Image – Wikimedia Commons: Tony (Left) and Barrie (Right) Drewitt-Barlow with their surrogate children Saffron and Aspen in 2011
Barrie Drewitt-Barlow, one of Britain’s most high-profile surrogacy campaigners and part of the country’s first gay couple to have children through surrogacy, has appeared in court charged with a series of serious sexual offences, including rape and human trafficking for sexual exploitation.
Drewitt-Barlow, 57, and his husband Scott Hutchison, 32, were remanded in custody after appearing before Chelmsford Magistrates’ Court following coordinated police raids across Essex.
According to the Crown Prosecution Service, Barrie Drewitt-Barlow has been charged with three counts of sexual assault on a male, four counts of rape of a man aged 16 or over, and two counts of arranging or facilitating the travel of another person with a view to exploitation. Scott Drewitt-Barlow has been charged with one count of sexual assault on a male, one count of rape of a man aged 16 or over, and two counts of arranging or facilitating travel for exploitation.
The alleged offences are said to have taken place between 2013 and 2026.
Prosecutors told the court the pair allegedly “targeted young males”, recruiting, befriending and grooming them before inviting them to their home and other premises. Both men deny the allegations.
Essex Police carried out searches at the couple’s mansion in Danbury, The Swan pub in Braintree, and the Drewitt-Barlow Stadium, home of Maldon & Tiptree FC, the non-league football club they own. A planned ITV reality television series following the club has reportedly now been shelved.
The case has thrown renewed scrutiny on Drewitt-Barlow’s long and controversial public profile. In 1999, Barrie and his then-partner Tony Drewitt-Barlow became famous as Britain’s “first gay dads” after having twins through an American surrogate. The pair later built a media career around their family life and became outspoken advocates for commercial surrogacy.
In 2011, they launched the British Surrogacy Centre, helping connect intended parents with surrogacy arrangements overseas, particularly in countries where commercial surrogacy is legal.

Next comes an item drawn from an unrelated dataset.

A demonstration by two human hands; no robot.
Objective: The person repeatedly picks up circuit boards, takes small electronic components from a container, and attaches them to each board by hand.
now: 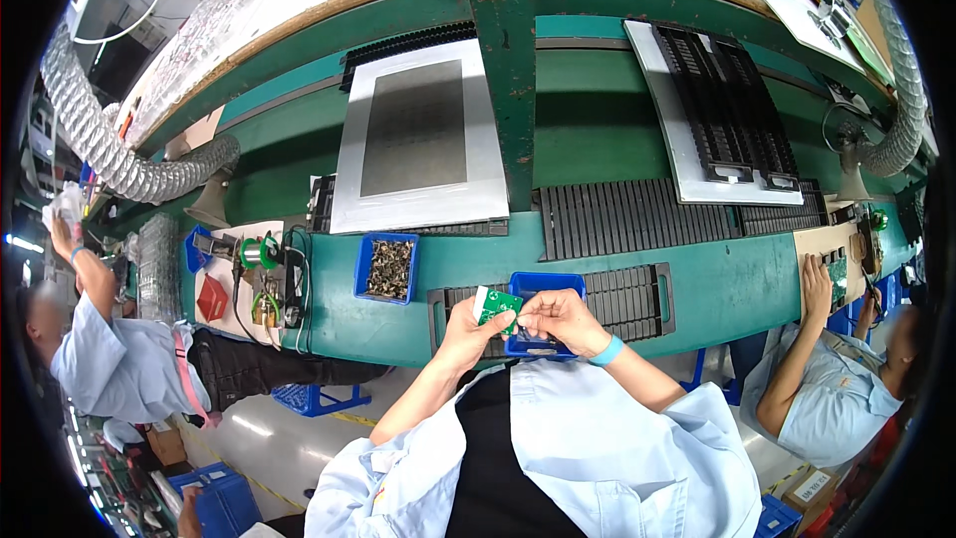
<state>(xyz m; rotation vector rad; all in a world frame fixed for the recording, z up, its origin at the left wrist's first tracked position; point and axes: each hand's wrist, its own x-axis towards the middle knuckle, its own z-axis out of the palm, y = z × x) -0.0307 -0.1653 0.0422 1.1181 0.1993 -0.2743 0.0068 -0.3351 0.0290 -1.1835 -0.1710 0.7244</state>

Feminist writer Julie Bindel, a long-time critic of the global surrogacy industry, said she had warned for years about the commodification of women and children involved in what she calls “Big Fertility”. Writing recently about Barrie Drewitt-Barlow, she described today’s surrogacy market as a “huge, lucrative, global trade” and accused the industry of treating babies as designer consumer products.
Bindel recalled a 2011 Woman’s Hour debate in which Drewitt-Barlow boasted about the appearance of his children, saying: “Well, you get what you pay for.” She also alleged that he spoke dismissively about surrogate mothers, claiming he insisted on Caesarean births because he did not want his children “coming out of a woman’s vagina”.
Drewitt-Barlow again attracted major headlines after separating from Tony and beginning a relationship with Scott Hutchison, who had previously dated Barrie’s daughter, Saffron. Hutchison had also reportedly worked as Barrie’s personal assistant before the relationship became public.
The pair now have children together through surrogacy arrangements of their own.
Both men are due to appear before Chelmsford Crown Court on 5 June.
Commenting on the issue, SPUC’s Executive Director, Michael Robinson, said: “A man who was so proud of normalising an industry which eugenically designs babies, destroys those who don’t meet his own vain criteria, and spoke with such anger against those who questioned his practices was obviously not a safe man to raise children. Those who have been concerned for the last thirty-years are now vindicated. This country’s laws around surrogacy are so loose that dangerous predators can get access to children without any checks from social services. Surrogacy creates children for the sake of intentional deprivation from the mother who carried and nurtured them, placing them instead with unrelated adults. This is not fair.”
“I hope this and the growing number of high-profile surrogacy horror stories will cause the government to act to protect children from abuse, destruction, and being robbed of their parents through this cruel industry.”